В то время в медицину перестали поступать деньги. Я одновременно был и министром, и директором гематологического центра. Однажды дело дошло до того, что в центре не было средств на питание больных. Тогда я, нарушая всякие правила, написал письмо в Германию своему другу Фолькеру Дилю. Попросил его собрать средства на еду для пациентов. Он прислал четыре фуры продуктов и вещей. Среди пожертвований были даже рубашки с виньеткой канцлера ФРГ Конрада Аденауэра. Только так мы и смогли выжить — за счет благотворительности, а также явно сузив объем дорогостоящего лечения. И в это же время у меня на столе лежал подписанный Ельциным еще до моего прихода на пост министра крупный контракт на покупку большого количества маломощных линейных ускорителей для медицинских целей у одной крупной зарубежной компании. Мы производили свои ускорители, которые были не хуже американских. Я знал, что если мы будем покупать ускорители за границей, наше производство умрет. И я сказал, что платить из денег Минздрава за покупку импортных ускорителей не буду. Не поставил свою подпись. Но меня обошли — оплатили покупку из денег Совмина, минуя Минздрав. Эта компания продала нам огромную партию линейных ускорителей. Куда они потом делись, неизвестно. А отечественное производство пошло прахом.

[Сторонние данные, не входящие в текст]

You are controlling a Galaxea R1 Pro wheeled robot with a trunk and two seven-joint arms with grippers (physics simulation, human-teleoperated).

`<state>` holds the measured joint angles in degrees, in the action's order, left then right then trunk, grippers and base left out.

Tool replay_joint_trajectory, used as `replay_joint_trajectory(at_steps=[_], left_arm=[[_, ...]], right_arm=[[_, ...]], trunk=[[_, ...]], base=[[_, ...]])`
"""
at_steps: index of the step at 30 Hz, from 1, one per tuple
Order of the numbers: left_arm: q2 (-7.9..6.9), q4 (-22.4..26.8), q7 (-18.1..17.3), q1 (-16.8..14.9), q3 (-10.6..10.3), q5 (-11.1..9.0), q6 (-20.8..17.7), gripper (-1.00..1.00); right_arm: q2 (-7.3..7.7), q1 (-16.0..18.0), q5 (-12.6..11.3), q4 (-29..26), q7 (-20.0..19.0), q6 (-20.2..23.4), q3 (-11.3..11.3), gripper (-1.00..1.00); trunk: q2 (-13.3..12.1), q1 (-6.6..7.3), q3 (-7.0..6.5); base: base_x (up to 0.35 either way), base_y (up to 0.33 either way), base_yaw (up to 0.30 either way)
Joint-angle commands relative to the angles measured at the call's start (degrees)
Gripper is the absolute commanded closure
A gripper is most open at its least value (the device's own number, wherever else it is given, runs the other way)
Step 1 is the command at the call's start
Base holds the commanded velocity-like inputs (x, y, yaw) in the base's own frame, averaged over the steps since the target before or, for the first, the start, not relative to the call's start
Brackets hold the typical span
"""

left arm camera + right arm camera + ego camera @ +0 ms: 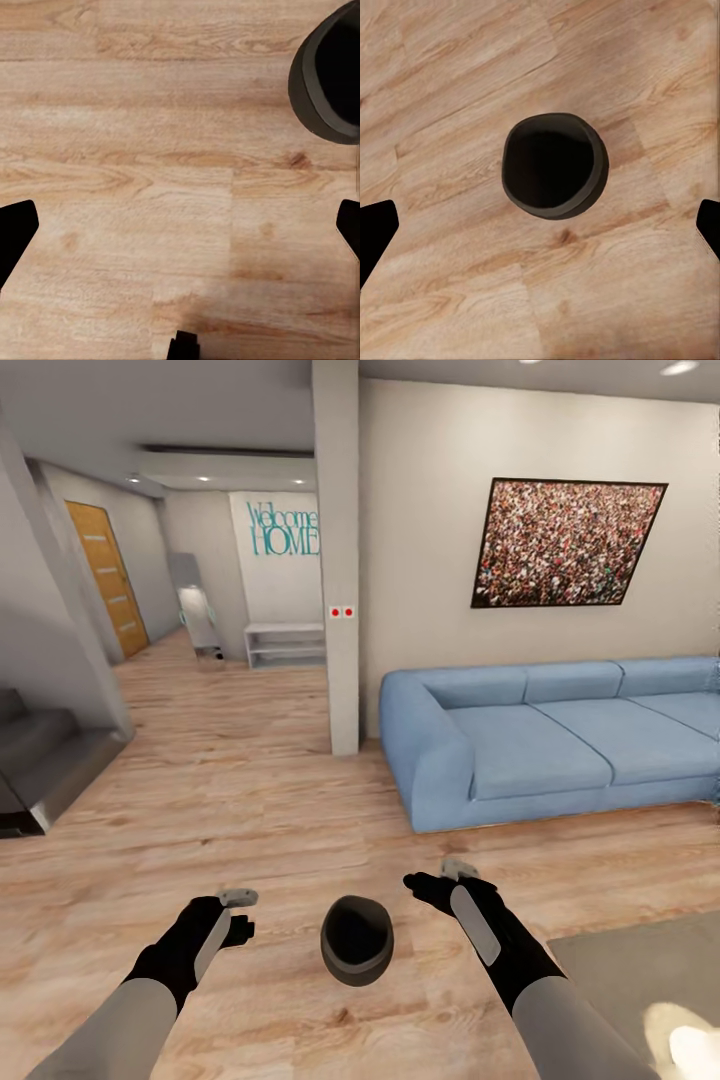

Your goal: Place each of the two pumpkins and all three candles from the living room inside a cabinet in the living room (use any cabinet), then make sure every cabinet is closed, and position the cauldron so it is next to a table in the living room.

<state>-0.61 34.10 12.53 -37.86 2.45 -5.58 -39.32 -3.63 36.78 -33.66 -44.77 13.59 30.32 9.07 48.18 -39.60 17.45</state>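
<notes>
Cauldron (356,940) upright on wood floor (250,800), between both released hands (fingertips cut off in wrist views).

Teal lettering reading "Welcome HOME" (283,529) stands on the white hallway wall (275,585) beyond the pillar.

one cauldron (356,940), one sofa (560,745), one picture (566,543), two grippers
</notes>
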Motion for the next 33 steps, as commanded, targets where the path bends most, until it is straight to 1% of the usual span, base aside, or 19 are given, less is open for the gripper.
replay_joint_trajectory(at_steps=[1, 13, 15, 17, 18, 19, 20, 24, 25, 27, 28, 29, 33], left_arm=[[0.00, 0.1, 0.4, 0.0, 0.0, -0.6, -0.2, -1.00], [0.00, 0.1, 0.3, 0.0, 0.1, -0.8, 0.0, -1.00], [-0.06, 0.1, -7.8, 0.0, 0.6, -0.9, -0.1, -1.00], [-0.17, 0.1, -13.0, 0.0, 0.7, -1.0, -0.1, -1.00], [-0.23, 0.1, -16.8, 0.0, 0.7, -1.0, -0.1, -1.00], [-0.21, 0.1, -19.1, 0.0, 0.7, -1.0, -0.2, -1.00], [-0.12, 0.1, -19.6, 0.0, 0.7, -1.0, -0.2, -1.00], [-0.02, 0.1, -19.9, 0.0, 0.6, -1.0, -0.2, -1.00], [-0.01, 0.1, -19.9, 0.0, 0.6, -1.0, -0.2, -1.00], [0.04, 0.1, -19.9, 0.0, 0.6, -0.9, -0.2, -1.00], [0.10, 0.1, -19.8, 0.0, 0.6, -0.9, -0.3, -1.00], [0.29, 0.1, -19.8, 0.0, 0.6, -0.9, -0.3, -1.00], [1.64, 0.1, -19.5, 0.0, 0.5, -0.8, -0.3, -1.00]], right_arm=[[0.02, 0.0, -0.6, -0.1, 0.6, 0.1, 0.2, -1.00], [-0.05, 0.0, -0.6, 0.0, 0.6, 0.2, 0.4, -1.00], [-0.12, 0.0, -0.5, 0.2, 0.8, 0.6, 0.6, -1.00], [-0.52, 0.0, -0.5, 0.3, 0.9, 0.7, 0.7, -1.00], [-1.30, 0.1, -0.4, 0.4, 1.0, 0.8, 0.7, -1.00], [-2.32, 0.0, -0.2, 0.5, 1.2, 1.2, 0.7, -1.00], [-2.78, 0.0, 0.0, 0.5, 1.3, 2.3, 0.8, -1.00], [-3.03, 0.0, 0.2, 0.5, 1.3, 3.9, 0.8, -1.00], [-3.66, 0.0, 0.3, 0.9, 1.4, 4.4, 0.8, -1.00], [-4.22, 0.1, 0.4, 2.0, 1.7, 4.6, 0.9, -1.00], [-5.05, 0.4, 0.6, 4.5, 3.4, 4.7, 1.3, -1.00], [-5.45, 0.6, 0.7, 5.8, 4.7, 4.7, 1.4, -1.00], [-5.84, 1.0, 0.7, 7.9, 6.2, 4.8, 1.6, -1.00]], trunk=[[0.1, -0.05, 0.07], [0.1, -0.05, 0.05], [0.1, -0.05, 0.05], [0.1, -0.05, 0.05], [0.1, -0.05, 0.05], [0.1, -0.05, 0.05], [0.1, -0.05, 0.05], [0.1, -0.05, 0.05], [0.1, -0.05, 0.05], [0.1, -0.05, 0.05], [0.1, -0.05, 0.05], [0.1, -0.05, 0.05], [0.1, -0.05, 0.05]], base=[[0.342, 0.000, -0.072], [0.339, 0.000, -0.009], [0.307, 0.000, 0.000], [0.317, 0.000, 0.000], [0.327, 0.000, 0.000], [0.327, 0.000, 0.000], [0.322, 0.000, 0.000], [0.326, 0.000, 0.000], [0.328, 0.000, 0.000], [0.312, 0.000, 0.000], [0.258, 0.000, 0.000], [0.203, 0.000, 0.000], [0.075, 0.000, 0.000]])
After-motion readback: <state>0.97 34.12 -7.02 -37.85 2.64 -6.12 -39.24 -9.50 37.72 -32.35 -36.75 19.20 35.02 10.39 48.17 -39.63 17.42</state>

— Что послужило причиной вашего увольнения с должности министра? Говорят, вы отказались инициировать психиатрическую экспертизу Руслана Хасбулатова...

— С утра было заседание правительства. Помню, отчитывался министр культуры и жаловался, что денег нет. Я еще спросил его, приняли ли на работу в консерваторию кого-нибудь из российских лауреатов международных конкурсов. В тот год их было трое. Оказалось, что нет. Конечно, они были вынуждены уехать за границу. А ведь их концерты могли бы в том числе дать и немалый доход... Прихожу домой обедать, жена говорит: «Андрюшка, тебя сняли. Только что сказали по телевизору». На следующий день мне позвонил Гайдар и попросил приехать: «Андрей Иванович, вас сняли, но у нас нет министра. Знаете что, оставайтесь исполнять обязанности. Ельцина я беру на себя». Я проработал еще два месяца — по результативности они были самыми продуктивными. Во-первых, я не дал уничтожить ректоров первого и третьего мединститутов. На них уже были подготовлены досье и проекты приказов. Атаки на такие посты и тогда были жесточайшие: многие норовили урвать свой кусок. Во-вторых, я подготовил закон о передаче тюремной медицины в Минздрав. В тюрьмах наших, как известно, существуют пытки. Есть одна книга, ее написал один из руководителей восстания в Бухенвальде. Позже он посидел и в советских тюрьмах. В чем разница? Если на следствии немцы выколачивали признание в том, что было сделано, то в наших застенках выколачивали признания в том, чего не было. Но это и по сей день происходит. К сожалению, после того как меня сняли с работы, закон отыграли назад, хотя он был уже согласован во всех инстанциях. И это позорище мы наблюдаем до сих пор. Два подельника из Кущевки повесились в тюрьме одинаковым способом, сидя на стуле — кому вы морочите голову? Это цена того, что тогда для Ельцина ничего не стоило отменить уже проведенный закон.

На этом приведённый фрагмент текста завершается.